Getting bitcoin balances efficiently and with privacy is still hard in 2025.
Btc core:
- indexing only for wallets, wallets has to be pre-defined or rescan happens
- rescan can only happen on full node
- => no way to have pruned node
- (-blockfilterindex=1 might help in 2026...)
Electrs:
- needs full node...
- cannot work just from the UTXOs
Solution 0:
- pruned btc core + dumptxoutset + sqlite generated by python
- works, see deprecated/, has nice tricks in it, but sqlite+python is overkill
- overall solution slow and ugly
- tried to improve on it with leveldb, that was better, but we are on unix!
- these DB based solutions were all blowing up the data size to 7-8GB
Solution 1a:
- talk to (pruned) btc core and ask for all UTXOs
../cli.sh dumptxoutset $PWD/txoutset
time on @2024-11-01: 6m (TODO check again!)- record only the ones relevant (bc1...)
- merge multiple coins into indexed balances during collection
- write out sorted text file
- use /usr/bin/look for query (binary search)
- query: 1ms
- data size: 1GB (not compressible for binary search)
- generation time once dumptxoutset ready (or streamed): 2m
- git hash: a9a87e3
Solution 1b:
- write out .zst files
- query is simply "zstdcat xxxxxx.zst | grep ^script"
- data can be compressed (only 500M @2024-11-01 for all bc1*)
- query is still fast (10 ms)
- zstd splitting: awk '{print $0 > substr($0,0,6)}' ; zstd ?????? ; rm ??????
Solution 2:
- same as 1a, but no need for in-memory merging
- simply put all utxos on stdout as is
- use unix sort after
- data size: 3g (compressed 500m)
- generation time: 1.5m
- sort time: 1.5m
- query: /usr/bin/look, 1 ms
- parse.c is super simple now, no glibc tsearch
Solution 3:
- same as solution 2, but no need to sort if we split and zstd anyway
- ../parse <../txoutset | awk '{print $0 > substr($0,0,6)}' ; zstd ?????? ; rm ??????

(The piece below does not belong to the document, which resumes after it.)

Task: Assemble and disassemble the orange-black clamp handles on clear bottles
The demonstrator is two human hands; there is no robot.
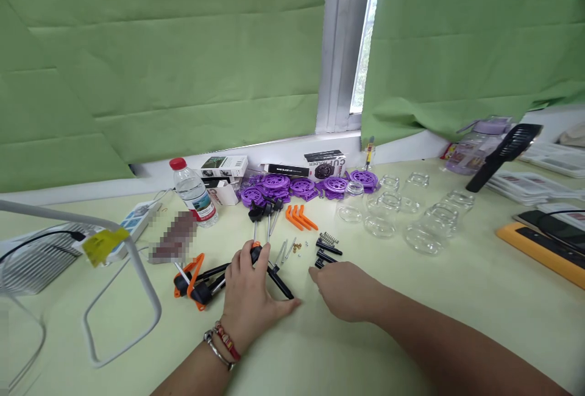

- generation time (including zstd): 1m50s
- data size: 666m compressed (bigger than 500m, because: scripts not sorted)
- query: zstdcat 0014f9*.zst | grep '^0014f9...'
- query time: 10 ms
Document how to run btccore with minimal settings and how to sync it fast (utxo snapshot).
Ideas: bitcoind -datadir=somewhere -server=1 -txindex=0 -blocksonly=1 -blockfilterindex=1 -disablewallet -prune=4096
Even starting the dump is 3 minutes, what if we just use btrfs reflink always + leveldb dump instead...
Would save the initial wait. Would still have to iterate all utxos, as utxos are not indexed or sorted by script.
Talk to btc core and get all transactions from blocks higher than output/metadata.json
base_height.
Write out the used up UTXOs and the newly created UTXOs script balance changes after that block.
Write query tool that takes this into account.
This way, we only have to run cron during the night and during the day we get incremental quick updates.
How hard it is to rewrite script2addr.py
in C and is it fast enough to be part of the generation?